WHAT IS BEING ASKED: Return the entire listing, character for character.

----- DATA BLOCK -----

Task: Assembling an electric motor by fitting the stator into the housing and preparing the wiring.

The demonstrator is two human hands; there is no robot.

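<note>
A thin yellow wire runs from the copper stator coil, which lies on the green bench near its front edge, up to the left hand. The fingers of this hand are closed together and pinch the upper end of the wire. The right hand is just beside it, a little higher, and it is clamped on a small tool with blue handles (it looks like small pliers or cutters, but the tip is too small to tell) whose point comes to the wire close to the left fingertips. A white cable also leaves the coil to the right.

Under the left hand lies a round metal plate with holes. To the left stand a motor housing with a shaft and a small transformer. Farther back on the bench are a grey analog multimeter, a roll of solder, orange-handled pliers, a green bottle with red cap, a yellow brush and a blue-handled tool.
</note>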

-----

RESPONSE TO THE TASK:
Task: Assembling an electric motor by fitting the stator into the housing and preparing the wiring.

The demonstrator is two human hands; there is no robot.

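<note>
A thin yellow wire runs from the copper stator coil, which lies on the green bench near its front edge, up to the left hand. The fingers of this hand are closed together and pinch the upper end of the wire. The right hand is just beside it, a little higher, and it is clamped on a small tool with blue handles (it looks like small pliers or cutters, but the tip is too small to tell) whose point comes to the wire close to the left fingertips. A white cable also leaves the coil to the right.

Under the left hand lies a round metal plate with holes. To the left stand a motor housing with a shaft and a small transformer. Farther back on the bench are a grey analog multimeter, a roll of solder, orange-handled pliers, a green bottle with red cap, a yellow brush and a blue-handled tool.
</note>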

The given answer completes the exercise.